[Extracted data entries]

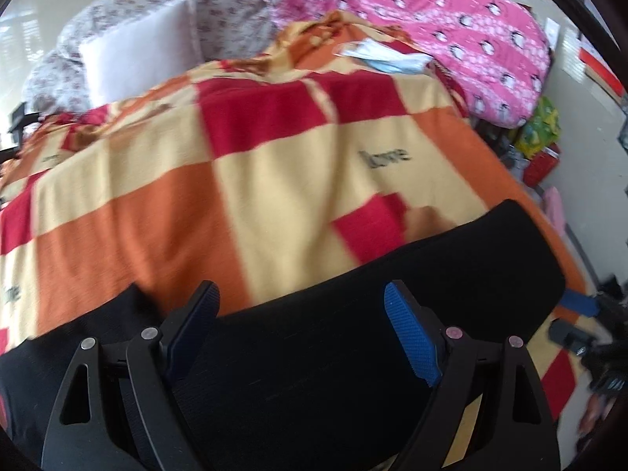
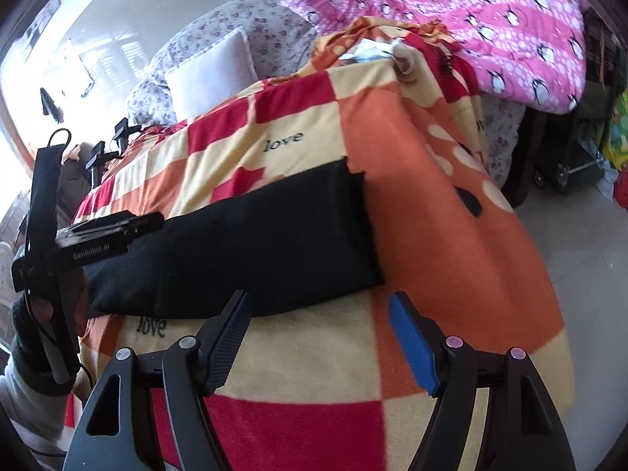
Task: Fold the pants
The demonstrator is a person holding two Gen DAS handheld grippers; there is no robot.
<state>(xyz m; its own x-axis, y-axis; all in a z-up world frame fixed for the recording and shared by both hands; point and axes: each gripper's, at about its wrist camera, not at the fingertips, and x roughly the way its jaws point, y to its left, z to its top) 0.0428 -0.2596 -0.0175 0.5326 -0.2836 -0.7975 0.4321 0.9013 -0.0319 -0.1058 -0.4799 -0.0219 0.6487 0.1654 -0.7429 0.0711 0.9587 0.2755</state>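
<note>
Black pants (image 2: 255, 243) lie as a long flat band across a checked red, orange and cream blanket (image 2: 431, 235); their right end is a straight edge. My right gripper (image 2: 320, 296) stands open just in front of the band's near edge, nothing between its fingers. The left gripper (image 2: 149, 220), held by a gloved hand (image 2: 31, 314), reaches over the band's left part. In the left wrist view the pants (image 1: 353, 333) fill the lower frame, and my left gripper (image 1: 300, 290) is wide open above the dark cloth without pinching it. A blue pad (image 1: 580, 301) of the right gripper shows at the far right.
A pink penguin quilt (image 1: 451, 31) is piled at the back right, with a white pillow (image 1: 141, 55) and floral bedding (image 2: 243, 19) at the back left. Crumpled paper (image 1: 384, 57) lies on the blanket. The bed drops to a tiled floor (image 2: 581, 235) with clutter on the right.
</note>
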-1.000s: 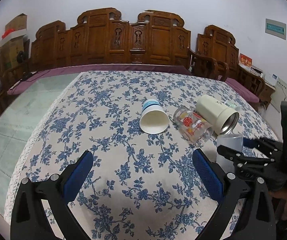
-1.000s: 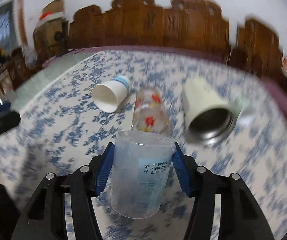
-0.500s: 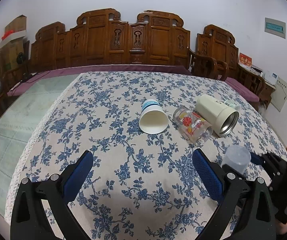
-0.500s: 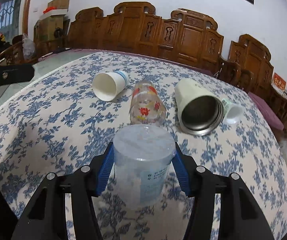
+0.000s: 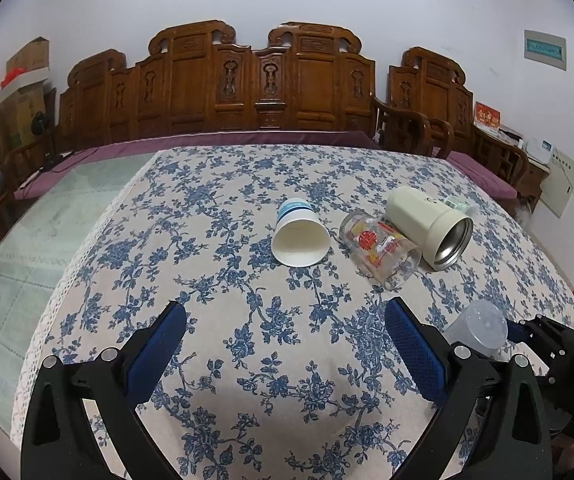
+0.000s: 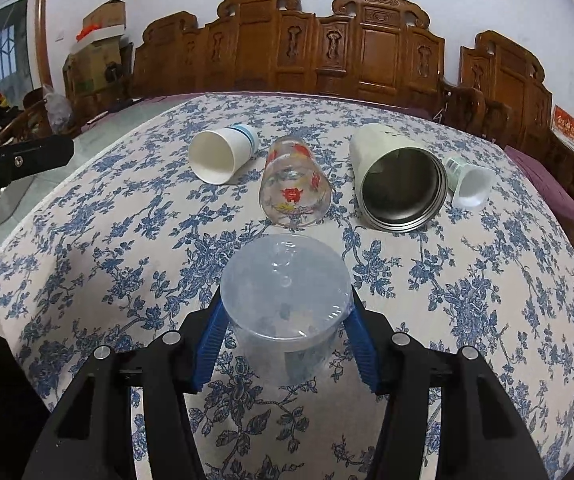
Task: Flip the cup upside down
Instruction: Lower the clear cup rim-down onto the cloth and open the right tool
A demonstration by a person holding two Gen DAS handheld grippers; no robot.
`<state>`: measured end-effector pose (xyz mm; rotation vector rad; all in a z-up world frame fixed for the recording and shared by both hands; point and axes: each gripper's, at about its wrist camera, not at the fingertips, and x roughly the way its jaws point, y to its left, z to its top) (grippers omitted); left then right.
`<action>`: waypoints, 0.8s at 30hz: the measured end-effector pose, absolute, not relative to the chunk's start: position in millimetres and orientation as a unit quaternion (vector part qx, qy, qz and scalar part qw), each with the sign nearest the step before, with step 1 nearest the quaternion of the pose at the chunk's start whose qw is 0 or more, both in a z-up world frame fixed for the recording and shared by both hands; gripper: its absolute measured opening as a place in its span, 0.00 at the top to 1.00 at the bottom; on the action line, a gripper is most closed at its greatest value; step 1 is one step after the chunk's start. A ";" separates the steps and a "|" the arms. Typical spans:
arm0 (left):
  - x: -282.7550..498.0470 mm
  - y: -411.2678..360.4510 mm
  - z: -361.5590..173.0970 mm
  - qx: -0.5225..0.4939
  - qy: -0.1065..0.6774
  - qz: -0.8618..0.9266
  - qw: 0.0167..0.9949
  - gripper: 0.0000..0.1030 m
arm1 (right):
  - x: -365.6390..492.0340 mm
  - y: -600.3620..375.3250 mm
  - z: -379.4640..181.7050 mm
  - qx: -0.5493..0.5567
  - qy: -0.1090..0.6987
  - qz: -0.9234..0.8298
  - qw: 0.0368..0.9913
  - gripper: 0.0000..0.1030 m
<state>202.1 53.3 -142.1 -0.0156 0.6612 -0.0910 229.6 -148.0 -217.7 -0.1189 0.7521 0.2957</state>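
Note:
My right gripper (image 6: 283, 332) is shut on a clear plastic cup (image 6: 283, 300), turned bottom-up with its base toward the camera, low over the tablecloth. The cup also shows in the left wrist view (image 5: 477, 328), with the right gripper (image 5: 527, 336) behind it. My left gripper (image 5: 285, 344) is open and empty above the near part of the table. On their sides farther back lie a white paper cup (image 6: 219, 154), a printed glass (image 6: 293, 184), a cream steel tumbler (image 6: 397, 178) and a small white cup (image 6: 469, 182).
The table carries a blue floral cloth (image 5: 247, 280) with a lace edge at the left. Carved wooden chairs (image 5: 255, 84) line the far side. Cardboard boxes (image 5: 23, 76) are stacked at the back left. The left gripper's body shows at the left edge of the right wrist view (image 6: 15, 162).
My right gripper has turned the clear cup from tilted to bottom-up and lowered it toward the cloth. The left gripper has not moved.

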 end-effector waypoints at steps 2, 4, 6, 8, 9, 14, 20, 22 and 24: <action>201.8 52.4 -141.9 -0.008 0.324 -0.045 0.945 0.08 | 229.1 -149.5 -218.4 -0.053 0.369 0.148 0.916 0.41; 201.6 51.5 -142.5 -0.007 0.324 -0.045 0.945 0.08 | 228.7 -152.2 -217.4 -0.041 0.374 0.153 0.914 0.37; 201.0 51.0 -142.3 -0.007 0.323 -0.046 0.945 0.08 | 226.8 -153.8 -214.7 -0.035 0.373 0.155 0.914 0.34; 199.5 48.8 -141.7 -0.005 0.321 -0.045 0.946 0.08 | 225.2 -155.2 -212.3 -0.030 0.372 0.158 0.914 0.33; 198.6 47.6 -141.3 -0.004 0.320 -0.044 0.947 0.08 | 224.1 -156.5 -211.0 -0.026 0.372 0.158 0.914 0.32; 190.7 39.7 -140.5 0.003 0.320 -0.033 0.947 0.08 | 214.6 -166.3 -201.8 -0.012 0.362 0.151 0.920 0.29; 171.9 31.9 -138.0 0.004 0.334 -0.037 0.942 0.08 | 198.0 -179.8 -187.6 0.007 0.353 0.149 0.924 0.27; 162.4 29.0 -136.3 0.005 0.337 -0.036 0.941 0.08 | 190.1 -185.9 -181.7 0.016 0.348 0.146 0.926 0.23; 152.8 26.4 -134.5 0.004 0.338 -0.040 0.940 0.08 | 182.6 -191.5 -176.2 0.021 0.344 0.142 0.928 0.19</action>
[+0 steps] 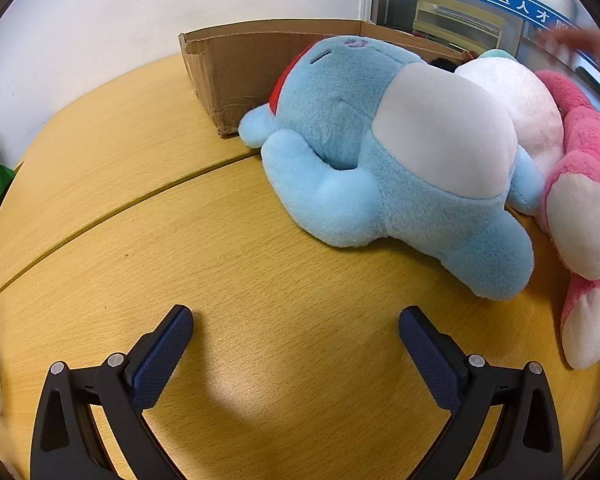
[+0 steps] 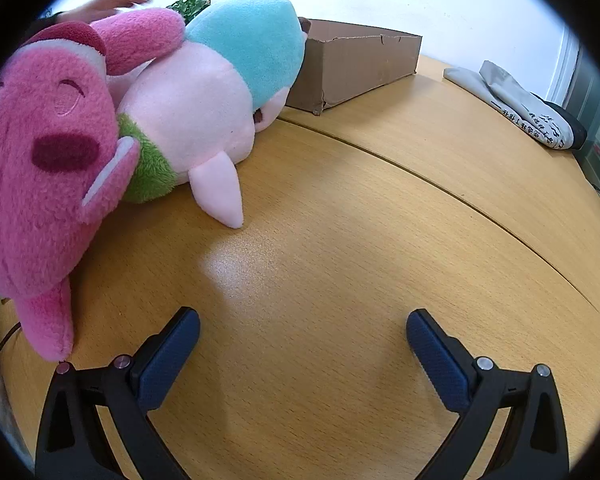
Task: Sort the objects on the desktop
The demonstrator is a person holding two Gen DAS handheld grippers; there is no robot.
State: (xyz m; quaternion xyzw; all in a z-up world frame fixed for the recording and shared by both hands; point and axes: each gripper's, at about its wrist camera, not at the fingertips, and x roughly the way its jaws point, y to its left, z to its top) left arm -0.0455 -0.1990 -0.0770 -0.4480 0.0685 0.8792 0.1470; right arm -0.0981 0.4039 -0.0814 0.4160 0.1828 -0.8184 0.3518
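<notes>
A blue plush toy [image 1: 384,168] with a white belly lies on the wooden table, ahead and right of my left gripper [image 1: 296,328], which is open and empty. Behind it lie a pale pink plush [image 1: 516,96] and a hot pink plush [image 1: 584,208]. In the right wrist view the hot pink plush [image 2: 48,168] lies at the left and the pale pink plush with a teal cap [image 2: 204,96] beside it. My right gripper [image 2: 303,330] is open and empty over bare table. A cardboard box [image 1: 236,68] stands behind the toys; it also shows in the right wrist view [image 2: 356,60].
A person's hand [image 2: 104,2] reaches over the plush toys at the back. A folded grey cloth bag [image 2: 520,100] lies at the table's far right. A potted plant [image 2: 190,4] stands behind the toys. A seam [image 1: 112,208] crosses the table.
</notes>
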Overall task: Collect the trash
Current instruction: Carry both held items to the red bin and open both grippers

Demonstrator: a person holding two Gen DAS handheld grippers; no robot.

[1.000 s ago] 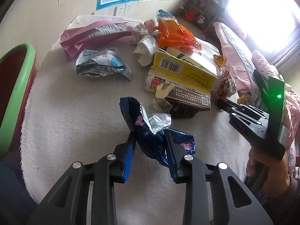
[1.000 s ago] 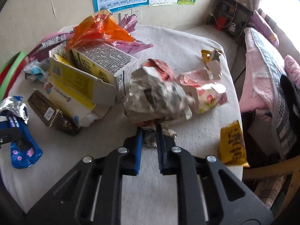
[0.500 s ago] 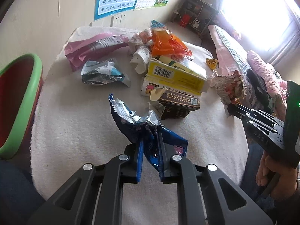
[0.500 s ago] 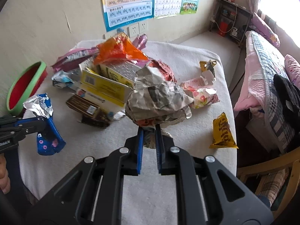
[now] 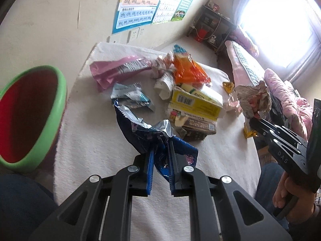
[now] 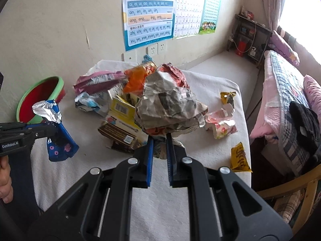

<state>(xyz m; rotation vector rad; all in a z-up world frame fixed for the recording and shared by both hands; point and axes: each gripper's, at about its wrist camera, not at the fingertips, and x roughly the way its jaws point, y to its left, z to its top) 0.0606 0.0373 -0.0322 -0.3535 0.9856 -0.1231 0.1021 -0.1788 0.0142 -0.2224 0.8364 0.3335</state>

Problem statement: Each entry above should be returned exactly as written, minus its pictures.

Result:
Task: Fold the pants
The demonstrator is a person holding two Gen DAS handheld grippers; there is no robot.
<state>(xyz m; its own x-axis, y-axis; all in a z-up world frame fixed for the recording and shared by both hands; point and axes: each gripper's, at about its wrist camera, not at the fingertips, and x roughly the way its jaws point, y to its left, z to its top) 0.0428 -0.2596 -0.0175 0.5326 -0.2836 -0.7975 0.4321 0.9013 -0.0319 -0.1058 -0.4799 -0.0219 0.6487 0.1654 -0.7429 0.0711 0.9587 0.2755</state>
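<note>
Black pants (image 2: 255, 243) lie as a long flat band across a checked red, orange and cream blanket (image 2: 431, 235); their right end is a straight edge. My right gripper (image 2: 320, 296) stands open just in front of the band's near edge, nothing between its fingers. The left gripper (image 2: 149, 220), held by a gloved hand (image 2: 31, 314), reaches over the band's left part. In the left wrist view the pants (image 1: 353, 333) fill the lower frame, and my left gripper (image 1: 300, 290) is wide open above the dark cloth without pinching it. A blue pad (image 1: 580, 301) of the right gripper shows at the far right.
A pink penguin quilt (image 1: 451, 31) is piled at the back right, with a white pillow (image 1: 141, 55) and floral bedding (image 2: 243, 19) at the back left. Crumpled paper (image 1: 384, 57) lies on the blanket. The bed drops to a tiled floor (image 2: 581, 235) with clutter on the right.
</note>
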-1.000s: 
-1.000s: 
-0.500s: 
-0.500s: 
+0.000s: 
+0.000s: 
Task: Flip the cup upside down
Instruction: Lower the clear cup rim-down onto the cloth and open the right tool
A demonstration by a person holding two Gen DAS handheld grippers; no robot.
`<state>`: measured end-effector pose (xyz mm; rotation vector rad; all in a z-up world frame fixed for the recording and shared by both hands; point and axes: each gripper's, at about its wrist camera, not at the fingertips, and x roughly the way its jaws point, y to its left, z to its top) (grippers omitted); left then right.
`<action>`: waypoints, 0.8s at 30hz: the measured end-effector pose, absolute, not relative to the chunk's start: position in millimetres and orientation as a unit quaternion (vector part qx, qy, qz and scalar part qw), each with the sign nearest the step before, with step 1 nearest the quaternion of the pose at the chunk's start whose qw is 0 or more, both in a z-up world frame fixed for the recording and shared by both hands; gripper: its absolute measured opening as a place in its span, 0.00 at the top to 1.00 at the bottom; on the action line, a gripper is most closed at its greatest value; step 1 is one step after the chunk's start. A ";" separates the steps and a "|" the arms. Typical spans:
arm0 (left):
  - x: -282.7550..498.0470 mm
  - y: -411.2678..360.4510 mm
  - z: -361.5590..173.0970 mm
  - qx: -0.5225..0.4939
  - qy: -0.1065..0.6774
  - qz: -0.8618..0.9266
  - qw: 0.0167..0.9949
  - gripper: 0.0000..0.1030 m
arm1 (right):
  - x: -365.6390..492.0340 mm
  - y: -600.3620..375.3250 mm
  - z: -379.4640..181.7050 mm
  - qx: -0.5493..0.5567
  - qy: -0.1090..0.6987
  - qz: -0.9234..0.8298
  - qw: 0.0368..0.9913
  - gripper: 0.0000..0.1030 m
<state>202.1 53.3 -142.1 -0.0156 0.6612 -0.0910 229.6 -148.0 -217.7 -0.1189 0.7521 0.2957</state>
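Note:
My right gripper (image 6: 283, 332) is shut on a clear plastic cup (image 6: 283, 300), turned bottom-up with its base toward the camera, low over the tablecloth. The cup also shows in the left wrist view (image 5: 477, 328), with the right gripper (image 5: 527, 336) behind it. My left gripper (image 5: 285, 344) is open and empty above the near part of the table. On their sides farther back lie a white paper cup (image 6: 219, 154), a printed glass (image 6: 293, 184), a cream steel tumbler (image 6: 397, 178) and a small white cup (image 6: 469, 182).
The table carries a blue floral cloth (image 5: 247, 280) with a lace edge at the left. Carved wooden chairs (image 5: 255, 84) line the far side. Cardboard boxes (image 5: 23, 76) are stacked at the back left. The left gripper's body shows at the left edge of the right wrist view (image 6: 15, 162).
My right gripper has turned the clear cup from tilted to bottom-up and lowered it toward the cloth. The left gripper has not moved.
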
 end-effector waypoints at steps 2, 4, 6, 8, 9, 14, 20, 22 and 24: <action>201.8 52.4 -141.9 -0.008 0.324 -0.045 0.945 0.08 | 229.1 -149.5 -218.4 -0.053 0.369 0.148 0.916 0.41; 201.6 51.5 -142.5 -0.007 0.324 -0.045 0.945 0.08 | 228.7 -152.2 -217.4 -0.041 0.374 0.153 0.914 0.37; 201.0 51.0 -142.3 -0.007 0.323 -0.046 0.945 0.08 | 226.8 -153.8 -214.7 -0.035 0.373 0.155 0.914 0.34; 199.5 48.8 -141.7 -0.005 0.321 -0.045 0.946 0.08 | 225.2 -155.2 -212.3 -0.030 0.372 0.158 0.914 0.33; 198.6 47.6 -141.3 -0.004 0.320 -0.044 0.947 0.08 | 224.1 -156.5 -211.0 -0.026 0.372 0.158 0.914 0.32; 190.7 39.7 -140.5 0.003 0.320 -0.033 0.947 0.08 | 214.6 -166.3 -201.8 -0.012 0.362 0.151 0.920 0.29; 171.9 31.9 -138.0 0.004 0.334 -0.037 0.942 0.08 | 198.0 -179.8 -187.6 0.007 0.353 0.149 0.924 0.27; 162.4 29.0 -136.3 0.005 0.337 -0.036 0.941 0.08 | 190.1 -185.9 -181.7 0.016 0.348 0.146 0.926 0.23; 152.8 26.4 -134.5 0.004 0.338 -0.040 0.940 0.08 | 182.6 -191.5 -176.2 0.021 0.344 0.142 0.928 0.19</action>
[+0 steps] 
[+0 steps] 
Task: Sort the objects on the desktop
The demonstrator is a person holding two Gen DAS handheld grippers; there is no robot.
State: (xyz m; quaternion xyzw; all in a z-up world frame fixed for the recording and shared by both hands; point and axes: each gripper's, at about its wrist camera, not at the fingertips, and x roughly the way its jaws point, y to its left, z to its top) left arm -0.0455 -0.1990 -0.0770 -0.4480 0.0685 0.8792 0.1470; right arm -0.0981 0.4039 -0.0814 0.4160 0.1828 -0.8184 0.3518
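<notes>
A blue plush toy [image 1: 384,168] with a white belly lies on the wooden table, ahead and right of my left gripper [image 1: 296,328], which is open and empty. Behind it lie a pale pink plush [image 1: 516,96] and a hot pink plush [image 1: 584,208]. In the right wrist view the hot pink plush [image 2: 48,168] lies at the left and the pale pink plush with a teal cap [image 2: 204,96] beside it. My right gripper [image 2: 303,330] is open and empty over bare table. A cardboard box [image 1: 236,68] stands behind the toys; it also shows in the right wrist view [image 2: 356,60].
A person's hand [image 2: 104,2] reaches over the plush toys at the back. A folded grey cloth bag [image 2: 520,100] lies at the table's far right. A potted plant [image 2: 190,4] stands behind the toys. A seam [image 1: 112,208] crosses the table.
</notes>
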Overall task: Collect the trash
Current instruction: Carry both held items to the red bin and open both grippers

Demonstrator: a person holding two Gen DAS handheld grippers; no robot.

[1.000 s ago] 
[1.000 s ago] 
[0.500 s ago] 
[0.500 s ago] 
[now] 
[now] 

<state>(xyz m; rotation vector rad; all in a z-up world frame fixed for the recording and shared by both hands; point and axes: each gripper's, at about its wrist camera, not at the fingertips, and x roughly the way its jaws point, y to its left, z to its top) 0.0606 0.0373 -0.0322 -0.3535 0.9856 -0.1231 0.1021 -0.1788 0.0142 -0.2224 0.8364 0.3335</state>

Nothing more remains to be added to the answer.